TL&DR: Apart from using structured data and having error codes REST API is functionally equivalent to Cisco IOS CLI from 1995
Let’s start with an example
Imagine you’re configuring a complex application environment on a single switch (to make it simple). You might have to configure:
- Several routing domains (VRFs) to enable inline load balancing between them
- A dozen segments (VLANs)
- Subnets on those segments
- Routing with external world
- Microsegmentation (the unicorn previously known as reflexive ACLs)
Any one of those configuration commands could fail. You could fail to check input data and use a word as IP address, or use an impossible prefix length, or hit some configuration limits (like the number of entries in an ACL), or use duplicate names or…
If you bought the switch from the right vendor (Juniper, Arista or Cisco IOS XR) then you’d just shrug, abort the whole thing, have it automagically removed, and retry.

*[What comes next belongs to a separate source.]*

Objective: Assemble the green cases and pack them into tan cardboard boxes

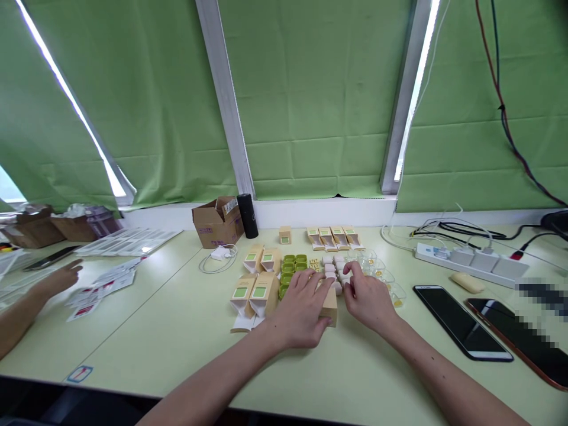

On those same boxes you’d also be able to say now I’m done (aka commit) and have all the changes implemented at once.
On a few other boxes you could shrug and rollback to previous state (assuming you were smart enough to save it when you started).
Both options are well known to programmers dealing with transactional databases for the last 40 years… and are completely missing in REST API world (unless the API provider took great pains to implement them).
Now for REST API
Now imagine you’d deploy the same application environment in (almost) any private or public cloud, be it AWS, Azure, GCP, VMware NSX, Cisco ACI… For every object you’d have to configure (VPC, subnet, security group, routing table if you’re deploying on AWS, or tenant, bridge group, EPG, contract… if you’re working with Cisco ACI) you’d execute a REST API call. Any one of those calls might fail. Now what?
Well, you’re on your own. Hopefully you remember what you were doing and what you already created because you’ll have to clean up your own mess and you’ll have absolutely no help from the orchestration system because REST API is not transactional so there’s no rollback.
Long story short: people who claim how bad network device configuration methods are and how they’d be so much better if only the network devices would have REST API (A) might not know what they’re talking about and (B) will get exactly what they ask for. Do we really have to repeat every mistake anyone else ever made?